WHAT YOU WILL DO =>
Reproduce, from the lines below, exactly the stretch that begins at the line containing "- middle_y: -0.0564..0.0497" and ends at the line containing "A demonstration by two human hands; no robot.", both included.
### THE DATA
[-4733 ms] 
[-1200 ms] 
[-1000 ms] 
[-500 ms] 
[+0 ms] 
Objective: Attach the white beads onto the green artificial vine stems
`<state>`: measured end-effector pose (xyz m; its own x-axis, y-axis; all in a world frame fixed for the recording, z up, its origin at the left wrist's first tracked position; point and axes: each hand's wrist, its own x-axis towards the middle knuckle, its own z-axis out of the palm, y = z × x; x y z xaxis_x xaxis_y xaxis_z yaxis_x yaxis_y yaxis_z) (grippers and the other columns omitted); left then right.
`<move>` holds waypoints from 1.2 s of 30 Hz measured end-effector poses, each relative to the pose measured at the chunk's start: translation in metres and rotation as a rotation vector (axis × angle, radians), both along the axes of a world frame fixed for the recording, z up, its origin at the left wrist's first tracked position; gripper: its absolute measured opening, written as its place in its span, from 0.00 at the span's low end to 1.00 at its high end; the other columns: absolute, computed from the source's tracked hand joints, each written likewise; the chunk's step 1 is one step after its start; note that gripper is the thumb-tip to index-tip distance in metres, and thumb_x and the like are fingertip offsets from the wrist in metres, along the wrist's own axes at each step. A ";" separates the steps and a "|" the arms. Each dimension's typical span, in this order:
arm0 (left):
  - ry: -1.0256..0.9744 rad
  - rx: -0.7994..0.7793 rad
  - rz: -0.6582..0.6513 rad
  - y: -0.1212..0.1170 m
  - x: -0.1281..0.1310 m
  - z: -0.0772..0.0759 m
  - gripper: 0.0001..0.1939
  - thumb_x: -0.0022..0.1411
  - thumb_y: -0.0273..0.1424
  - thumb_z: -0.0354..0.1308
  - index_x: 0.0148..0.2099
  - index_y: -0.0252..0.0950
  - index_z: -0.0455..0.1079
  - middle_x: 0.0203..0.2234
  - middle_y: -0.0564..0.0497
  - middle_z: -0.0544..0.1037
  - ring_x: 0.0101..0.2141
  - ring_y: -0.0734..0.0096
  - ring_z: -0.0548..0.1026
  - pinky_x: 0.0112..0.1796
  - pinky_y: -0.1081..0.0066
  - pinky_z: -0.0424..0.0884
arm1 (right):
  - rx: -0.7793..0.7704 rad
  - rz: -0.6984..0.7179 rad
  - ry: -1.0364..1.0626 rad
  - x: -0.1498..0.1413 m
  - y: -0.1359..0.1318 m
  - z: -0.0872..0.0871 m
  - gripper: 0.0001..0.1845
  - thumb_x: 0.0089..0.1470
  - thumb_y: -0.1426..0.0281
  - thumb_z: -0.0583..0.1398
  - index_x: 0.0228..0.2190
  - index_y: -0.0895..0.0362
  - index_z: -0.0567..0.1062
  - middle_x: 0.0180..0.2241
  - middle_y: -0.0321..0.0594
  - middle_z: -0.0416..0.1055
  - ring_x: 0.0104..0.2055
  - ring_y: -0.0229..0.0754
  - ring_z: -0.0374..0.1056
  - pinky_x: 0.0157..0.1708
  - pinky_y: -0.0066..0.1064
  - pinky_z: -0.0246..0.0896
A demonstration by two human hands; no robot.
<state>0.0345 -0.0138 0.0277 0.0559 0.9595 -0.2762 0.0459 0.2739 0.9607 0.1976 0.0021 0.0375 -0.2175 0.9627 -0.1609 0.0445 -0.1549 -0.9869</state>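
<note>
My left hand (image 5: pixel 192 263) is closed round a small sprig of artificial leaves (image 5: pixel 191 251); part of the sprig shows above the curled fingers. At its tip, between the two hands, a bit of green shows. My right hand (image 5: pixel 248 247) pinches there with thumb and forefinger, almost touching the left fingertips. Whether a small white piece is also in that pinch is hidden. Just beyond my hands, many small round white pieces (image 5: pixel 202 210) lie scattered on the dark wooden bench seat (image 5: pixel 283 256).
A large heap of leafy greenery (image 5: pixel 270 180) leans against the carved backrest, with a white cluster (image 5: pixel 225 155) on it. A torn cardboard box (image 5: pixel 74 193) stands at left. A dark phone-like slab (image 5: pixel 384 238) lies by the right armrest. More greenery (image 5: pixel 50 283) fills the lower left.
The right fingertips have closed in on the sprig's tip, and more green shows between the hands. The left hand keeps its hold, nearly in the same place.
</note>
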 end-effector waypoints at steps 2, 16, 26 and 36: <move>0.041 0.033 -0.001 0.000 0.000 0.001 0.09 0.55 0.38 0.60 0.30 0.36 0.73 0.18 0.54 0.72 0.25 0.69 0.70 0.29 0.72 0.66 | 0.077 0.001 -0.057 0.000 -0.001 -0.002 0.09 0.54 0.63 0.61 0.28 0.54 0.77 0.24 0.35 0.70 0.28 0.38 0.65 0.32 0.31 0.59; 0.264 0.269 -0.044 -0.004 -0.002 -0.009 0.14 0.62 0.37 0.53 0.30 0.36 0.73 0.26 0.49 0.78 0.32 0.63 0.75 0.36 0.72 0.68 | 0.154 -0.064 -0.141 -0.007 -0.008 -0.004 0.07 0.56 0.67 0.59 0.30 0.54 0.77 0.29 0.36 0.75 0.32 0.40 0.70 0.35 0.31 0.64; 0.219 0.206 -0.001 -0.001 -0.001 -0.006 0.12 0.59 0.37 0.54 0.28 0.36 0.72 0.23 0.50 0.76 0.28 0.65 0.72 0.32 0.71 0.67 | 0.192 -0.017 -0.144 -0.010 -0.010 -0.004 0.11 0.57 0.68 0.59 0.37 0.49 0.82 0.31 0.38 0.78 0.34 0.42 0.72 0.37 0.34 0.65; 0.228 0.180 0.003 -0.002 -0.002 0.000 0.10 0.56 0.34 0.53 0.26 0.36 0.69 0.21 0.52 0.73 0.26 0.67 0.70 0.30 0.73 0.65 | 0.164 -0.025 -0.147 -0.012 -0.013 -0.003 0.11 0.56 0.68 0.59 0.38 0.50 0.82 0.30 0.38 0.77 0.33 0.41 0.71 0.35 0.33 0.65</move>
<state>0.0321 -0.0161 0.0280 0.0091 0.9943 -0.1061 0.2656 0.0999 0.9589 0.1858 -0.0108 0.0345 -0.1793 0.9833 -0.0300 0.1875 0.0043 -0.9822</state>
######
TASK ANSWER =>
  - middle_y: -0.0564..0.0497
  - middle_z: -0.0544..0.1037
  - ring_x: 0.0101..0.2141
  - ring_y: -0.0734..0.0096
  - ring_z: -0.0548..0.1026
  - pinky_x: 0.0112..0.1796
  - pinky_y: -0.1081..0.0066
  - pinky_z: -0.0424..0.0884
arm1 (right):
  - rx: -0.7793..0.7704 rad
  - rz: -0.6984..0.7179 rad
  - ry: -1.0364..1.0626 rad
  - x: -0.1498..0.1413 m
  - y: -0.1359..0.1318 m
  - z: -0.0872..0.0871 m
  - gripper: 0.0001..0.1845
  - thumb_x: 0.0089..0.1470
  - thumb_y: -0.1426..0.0281
  - thumb_z: -0.0583..0.1398
  - index_x: 0.0228..0.2190
  - index_y: -0.0895..0.0362
  - index_z: -0.0567..0.1062
  - middle_x: 0.0180..0.2241
  - middle_y: -0.0321..0.0594
  - middle_z: -0.0416..0.1055
  - ring_x: 0.0104..0.2055
  - ring_y: -0.0229..0.0754
  - ring_z: -0.0374..0.1056
  - pinky_x: 0.0157..0.1708
  - pinky_y: -0.0066..0.1064
  - pinky_z: -0.0246..0.0896
A demonstration by two human hands; no robot.

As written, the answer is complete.